In questo articolo, vorrei parlarvi di una metodologia molto interessante per affrontare in maniera diversa il tema della disabilità.
Normalmente, quando nasce un figlio con disabilità grave o medio grave, c’è un’iniziale paura dei genitori di fronte al fantasma della malattia con la quale dovranno convivere tutta la vita. In seguito, però, grazie alla conoscenza del nuovo arrivato e all’aiuto fornito dagli operatori esterni ed esperti del mestiere, i famigliari imparano ad accettare questa condizione e, di solito, iniziano a trovare una serie di lati positivi di fronte all’insopportabile idea di aver generato un figlio con problemi.
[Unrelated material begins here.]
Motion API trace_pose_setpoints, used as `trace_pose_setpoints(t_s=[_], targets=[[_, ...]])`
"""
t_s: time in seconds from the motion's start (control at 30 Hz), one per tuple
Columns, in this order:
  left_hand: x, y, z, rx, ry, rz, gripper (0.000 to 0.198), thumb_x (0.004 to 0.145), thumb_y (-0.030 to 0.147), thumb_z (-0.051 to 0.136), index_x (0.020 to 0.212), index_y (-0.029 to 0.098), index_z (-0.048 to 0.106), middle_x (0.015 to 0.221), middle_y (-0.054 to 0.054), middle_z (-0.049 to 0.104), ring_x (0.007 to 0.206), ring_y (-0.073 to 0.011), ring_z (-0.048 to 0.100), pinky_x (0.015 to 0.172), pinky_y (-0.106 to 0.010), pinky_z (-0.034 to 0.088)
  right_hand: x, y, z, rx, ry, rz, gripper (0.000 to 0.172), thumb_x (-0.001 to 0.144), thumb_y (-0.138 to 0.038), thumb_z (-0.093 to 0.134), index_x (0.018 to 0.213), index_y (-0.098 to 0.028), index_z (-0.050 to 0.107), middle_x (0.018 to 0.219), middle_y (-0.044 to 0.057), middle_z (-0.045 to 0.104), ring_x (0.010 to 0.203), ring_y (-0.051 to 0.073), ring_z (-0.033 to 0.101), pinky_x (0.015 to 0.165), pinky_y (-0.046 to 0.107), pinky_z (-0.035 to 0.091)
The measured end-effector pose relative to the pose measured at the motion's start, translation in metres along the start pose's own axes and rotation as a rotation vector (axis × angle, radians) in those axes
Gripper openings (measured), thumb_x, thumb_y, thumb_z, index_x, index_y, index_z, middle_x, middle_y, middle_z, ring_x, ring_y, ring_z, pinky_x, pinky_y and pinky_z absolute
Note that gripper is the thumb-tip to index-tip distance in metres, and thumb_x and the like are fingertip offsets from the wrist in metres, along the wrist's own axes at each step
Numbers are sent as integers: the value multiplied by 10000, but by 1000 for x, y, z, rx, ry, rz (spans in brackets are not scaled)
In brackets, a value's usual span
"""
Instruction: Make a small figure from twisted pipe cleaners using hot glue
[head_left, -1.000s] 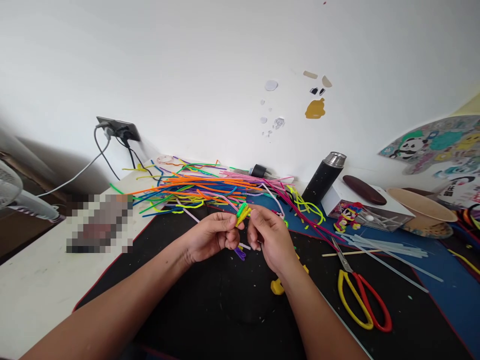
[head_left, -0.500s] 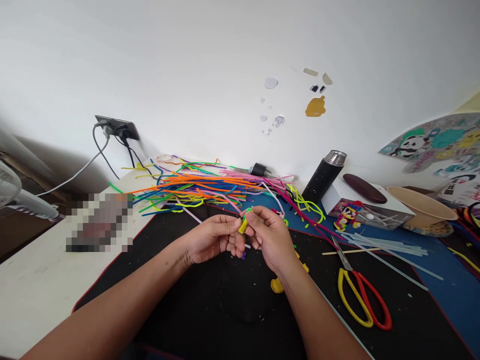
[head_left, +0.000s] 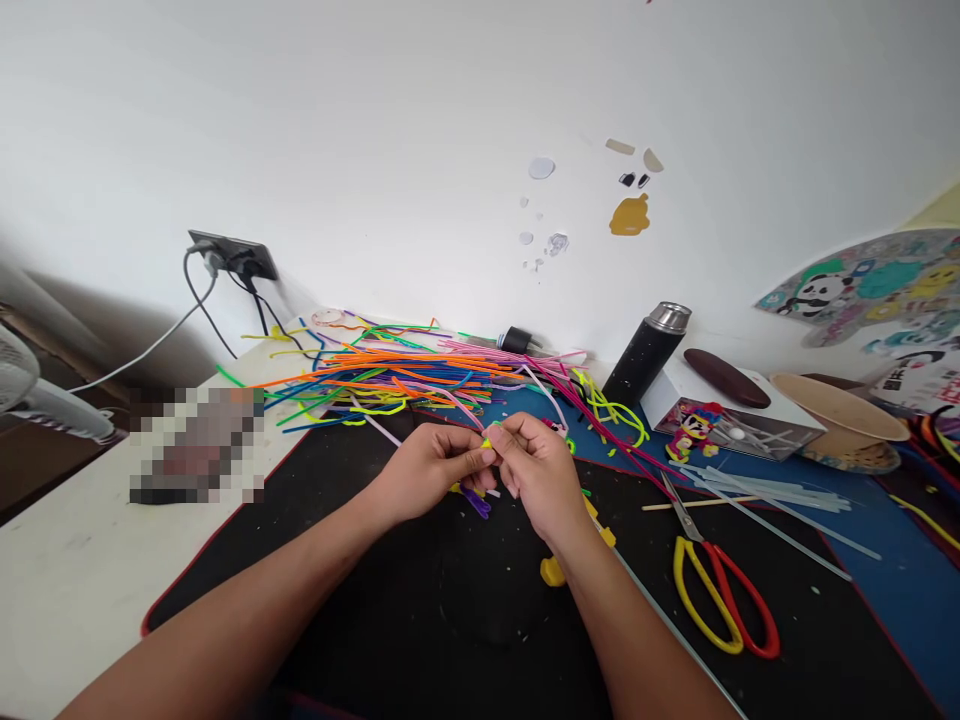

Il secondo passo, però, è quello di far accettare il bambino dalla società, prima tra parenti e amici, poi durante tutto il percorso scolastico. Come si può fare a considerare “persona” un individuo che, ad esempio, a mala pena sta seduto in carrozzina, che non parla e fatica ad esprimersi anche mediante gestualità? Con questo approccio, il Dott. Riziero Zucchi ha ideato una metodologia che, se riuscirà a diffondersi in modo capillare, produrrà sicuramente dei grossi vantaggi da molti punti di vista.
Ogni disabilità ha un nome che la definisce e la classifica, ma siamo sicuri che due bambini autistici siano esattamente uguali? In fondo, le parole sono simboli convenzionali, bisogna passare dalla parola alla persona e la metodologia descritta qui permette questo passaggio. Non basta fermarsi alla superficie della parola “autistico”, ma bisogna andare più in profondità e conoscere quel bambino che, di certo, pur essendo autistico, avrà le sue abitudini e il suo particolare carattere.